New York City’s massive stock of buildings, many miles of coastline, and countless square miles of concrete and pavement also makes it a perfect test bed for companies to can trial their decarbonization technologies, said Brendan Hermalyn, CEO of Navy Yard-based Thalo Labs.

More private sector innovation could spin out of a law signed by Gov. Kathy Hochul (D) in May that requires nearly all new buildings to be all-electric, starting in 2026 for small buildings and 2029 for bigger ones. To climate hawks, the lesson is that tough laws can stimulate economic growth.

Looming Threats

Still, some worry that the election of a fossil fuel-friendly mayor or president could unwind the policy incentives that are driving the industry forward.

At the local level, environmentalists have criticized Adams for allegedly weakening the enforcement of Local Law 97 in a final rule that came out on Monday. Uncertainty over the law is a key reason Kestrix, a London-based company that uses AI and thermal imaging to help large property owners plan energy retrofits, hasn’t opened an office in New York, according to Lucy Lyons, the company’s CEO.

“That sends the message to me, as a founder, that I should stay where I am,” Lyons said. “We’re leaning into Germany, France, Italy, and the Netherlands; places where the regulatory signals are more clear.”

Moreover, any of the current Republican presidential candidates “could impact severely the comfort around domestic investments, and also how people view how safe America is to make investments from a climate perspective,” said Kunal Doshi, CIO of Accelerate Investment Group, which specializes in climate tech. “It’s altruistic to think the president can’t alter the regulatory environment. Why would you assume funding in the other direction isn’t going to impact you?”

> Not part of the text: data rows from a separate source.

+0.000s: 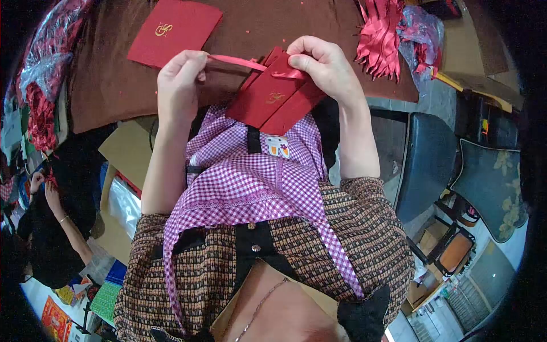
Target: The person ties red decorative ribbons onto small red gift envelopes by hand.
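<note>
A red paper bag [268,105] with a gold emblem lies tilted at the table's near edge, reaching over my lap. A pinkish-red ribbon [236,60] runs across its top. My left hand [181,77] is closed, pinching one end of the ribbon and pulling it out taut to the left. Thumb and fingers of my right hand [319,62] are pinched at the bag's upper right corner, where the ribbon's other part reaches them. Whether they also grip the bag's edge is hidden. Another flat red bag [175,31] with a gold emblem lies beyond my left hand.
A brown cloth [114,85] covers the table. At the right hangs a bundle of red ribbons [380,43], beside a plastic bag [421,34] holding more. Another ribbon bundle [43,108] is at far left. A co-worker's arm [68,228] shows lower left. A dark chair [424,165] stands right.
</note>
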Action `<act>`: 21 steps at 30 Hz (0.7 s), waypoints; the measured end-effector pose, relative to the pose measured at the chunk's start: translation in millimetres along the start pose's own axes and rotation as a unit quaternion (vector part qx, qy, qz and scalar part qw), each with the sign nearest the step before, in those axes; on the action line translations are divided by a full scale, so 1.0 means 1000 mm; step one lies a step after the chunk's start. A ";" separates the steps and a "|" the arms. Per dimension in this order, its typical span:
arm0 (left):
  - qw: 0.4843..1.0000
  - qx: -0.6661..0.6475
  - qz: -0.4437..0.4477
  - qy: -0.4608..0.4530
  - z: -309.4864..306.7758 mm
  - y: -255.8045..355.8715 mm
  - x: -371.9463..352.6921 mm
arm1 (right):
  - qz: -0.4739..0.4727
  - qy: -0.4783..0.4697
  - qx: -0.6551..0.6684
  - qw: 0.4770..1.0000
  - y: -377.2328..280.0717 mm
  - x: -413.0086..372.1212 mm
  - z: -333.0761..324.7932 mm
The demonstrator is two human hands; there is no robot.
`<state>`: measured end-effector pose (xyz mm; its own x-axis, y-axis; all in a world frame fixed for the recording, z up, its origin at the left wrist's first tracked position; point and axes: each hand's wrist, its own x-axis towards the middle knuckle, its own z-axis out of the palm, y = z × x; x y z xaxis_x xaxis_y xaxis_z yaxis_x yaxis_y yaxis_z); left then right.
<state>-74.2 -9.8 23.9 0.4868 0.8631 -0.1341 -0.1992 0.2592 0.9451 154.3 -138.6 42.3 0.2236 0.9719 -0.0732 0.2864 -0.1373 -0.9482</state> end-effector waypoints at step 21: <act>0.880 0.431 0.183 -0.079 0.031 -0.037 -0.014 | 0.017 0.109 -0.103 0.989 0.016 0.032 -0.005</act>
<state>-46.9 -44.6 0.4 0.6494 0.7322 0.2056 0.3185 -0.5074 0.8007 171.0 -110.6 26.4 0.4250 0.9051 -0.0153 0.4543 -0.2279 -0.8612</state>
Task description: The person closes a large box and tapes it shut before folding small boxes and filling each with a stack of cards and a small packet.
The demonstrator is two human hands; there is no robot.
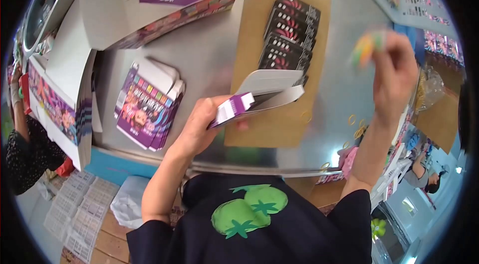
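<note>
Shirt [299,234] is filling the foreground; left hand [199,127] is gripping a box [249,99] above cardboard [249,54]; right hand [394,72] is pinching a blurred coloured item [366,47].

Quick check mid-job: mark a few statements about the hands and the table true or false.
The left hand holds a purple box with its flap open. True.
The right hand is empty. False: it pinches a blurred yellow-green item.
The black packs lie on a brown cardboard sheet. True.
The flat purple cartons lie on the floor. False: they lie on the metal table.
</note>
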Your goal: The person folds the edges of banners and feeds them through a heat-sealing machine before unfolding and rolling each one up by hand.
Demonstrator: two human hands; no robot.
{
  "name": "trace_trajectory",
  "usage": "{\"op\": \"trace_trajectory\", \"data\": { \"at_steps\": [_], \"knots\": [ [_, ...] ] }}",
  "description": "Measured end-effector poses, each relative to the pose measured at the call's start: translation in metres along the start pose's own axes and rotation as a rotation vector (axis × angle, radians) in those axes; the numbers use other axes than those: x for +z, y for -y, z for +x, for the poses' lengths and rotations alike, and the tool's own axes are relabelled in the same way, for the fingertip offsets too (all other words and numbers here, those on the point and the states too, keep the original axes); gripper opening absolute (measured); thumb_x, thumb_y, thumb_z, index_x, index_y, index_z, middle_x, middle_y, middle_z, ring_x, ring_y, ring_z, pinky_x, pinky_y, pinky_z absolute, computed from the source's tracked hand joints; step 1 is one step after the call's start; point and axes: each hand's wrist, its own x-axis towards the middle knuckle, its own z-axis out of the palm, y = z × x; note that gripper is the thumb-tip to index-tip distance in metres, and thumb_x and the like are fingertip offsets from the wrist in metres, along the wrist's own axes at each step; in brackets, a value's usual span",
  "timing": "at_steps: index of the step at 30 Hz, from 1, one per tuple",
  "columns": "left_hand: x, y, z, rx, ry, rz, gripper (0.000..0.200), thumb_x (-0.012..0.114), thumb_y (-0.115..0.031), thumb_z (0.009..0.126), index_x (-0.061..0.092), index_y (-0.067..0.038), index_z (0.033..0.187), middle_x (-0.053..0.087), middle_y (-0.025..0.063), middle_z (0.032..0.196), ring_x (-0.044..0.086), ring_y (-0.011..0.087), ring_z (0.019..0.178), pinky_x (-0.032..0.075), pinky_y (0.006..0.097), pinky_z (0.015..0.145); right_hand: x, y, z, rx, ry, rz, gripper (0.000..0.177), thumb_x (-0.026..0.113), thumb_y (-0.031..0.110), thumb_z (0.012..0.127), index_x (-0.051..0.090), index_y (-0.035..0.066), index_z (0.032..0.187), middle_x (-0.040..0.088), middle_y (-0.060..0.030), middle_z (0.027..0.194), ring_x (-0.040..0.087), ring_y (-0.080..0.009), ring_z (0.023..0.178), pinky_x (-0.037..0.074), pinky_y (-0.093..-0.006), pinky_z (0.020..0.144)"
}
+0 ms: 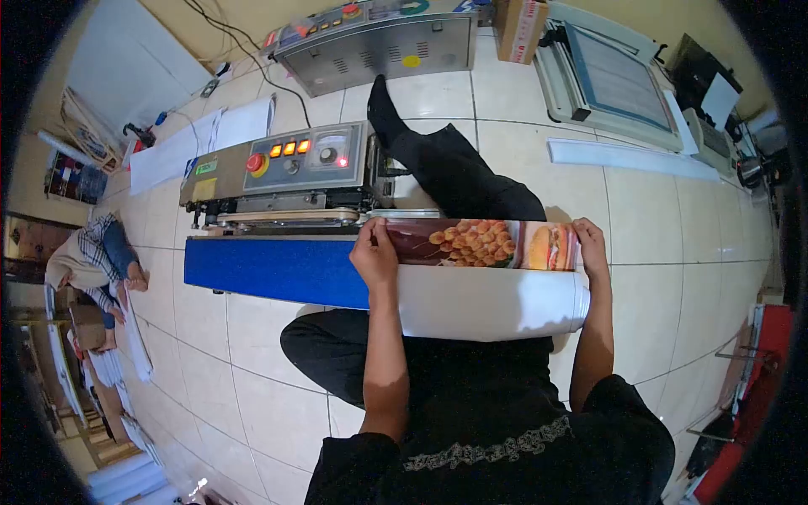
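Observation:
A printed banner (475,242) with pictures of fried balls and a burger is stretched between my hands, its white part (488,303) folded over my lap. My left hand (374,252) pinches its upper left edge, at the right end of a band sealer's blue conveyor belt (273,268). At the upper right corner, my right hand (592,246) is closed on the banner's edge. The band sealer (282,172) lies just beyond and left of the banner, with lit orange switches, a red knob and a dial on its panel. Its sealing slot faces the conveyor side.
My outstretched leg (471,172) lies beyond the banner. A second metal machine (379,55) stands against the wall, beside a cardboard box (520,29) and a framed panel (610,76). A long white strip (631,158) lies on the tiles. Another person (93,261) sits at far left.

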Motion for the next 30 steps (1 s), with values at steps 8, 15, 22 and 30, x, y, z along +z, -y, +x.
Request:
{"op": "trace_trajectory", "data": {
  "at_steps": [8,15,22,30],
  "knots": [
    [0.0,-0.008,0.005,0.071,0.036,0.081,0.014,0.068,-0.016,0.087,0.069,-0.004,0.094,0.069,0.0153,0.079,0.066,0.0308,0.067,0.052,0.0365,0.06,0.008,0.006,-0.001,0.012,-0.121,0.194,0.028,0.053,0.022,0.097,0.051,0.012,0.071,0.046,0.0068,0.066,0.039,-0.004,0.062,0.035,-0.0214,0.058],
    [-0.006,-0.009,0.001,0.213,0.048,0.321,0.012,0.068,-0.013,0.086,0.069,-0.007,0.097,0.069,0.0143,0.079,0.067,0.0283,0.068,0.052,0.0348,0.064,0.018,0.02,-0.01,0.078,-0.149,0.241,0.026,0.051,0.023,0.098,0.053,0.011,0.075,0.051,0.0052,0.068,0.044,-0.0041,0.062,0.039,-0.0214,0.059],
    [-0.01,0.017,-0.002,-0.307,0.083,-0.471,0.013,0.067,-0.004,0.087,0.054,-0.005,0.088,0.048,-0.0053,0.068,0.039,0.0034,0.063,0.032,0.0196,0.055,0.025,0.023,-0.005,0.086,-0.125,0.27,0.027,0.048,0.024,0.1,0.055,0.01,0.077,0.053,0.0047,0.071,0.045,-0.0038,0.063,0.04,-0.0204,0.06],
    [-0.02,0.048,0.02,-0.261,-0.037,-0.583,0.028,0.069,-0.002,0.083,0.043,-0.01,0.078,0.037,-0.005,0.072,0.035,0.0061,0.066,0.032,0.0207,0.06,0.037,0.031,0.015,-0.018,0.04,0.053,0.027,0.05,0.024,0.099,0.056,0.007,0.08,0.052,0.0046,0.074,0.045,-0.0045,0.071,0.04,-0.0221,0.065]
  ]
}}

That’s not the way Kimball of the EDC sees it. In his view, New York’s climate tech scene is already so well established that it’s become decoupled from government mandates.

“I think we’re well past the day that a president can stop the overall momentum,” he said. “Can they slow it down? Possibly, but in New York City you’ve got buildings that need to modernize and reduce emissions. That creates a marketplace in and of itself, no matter what the federal government does.”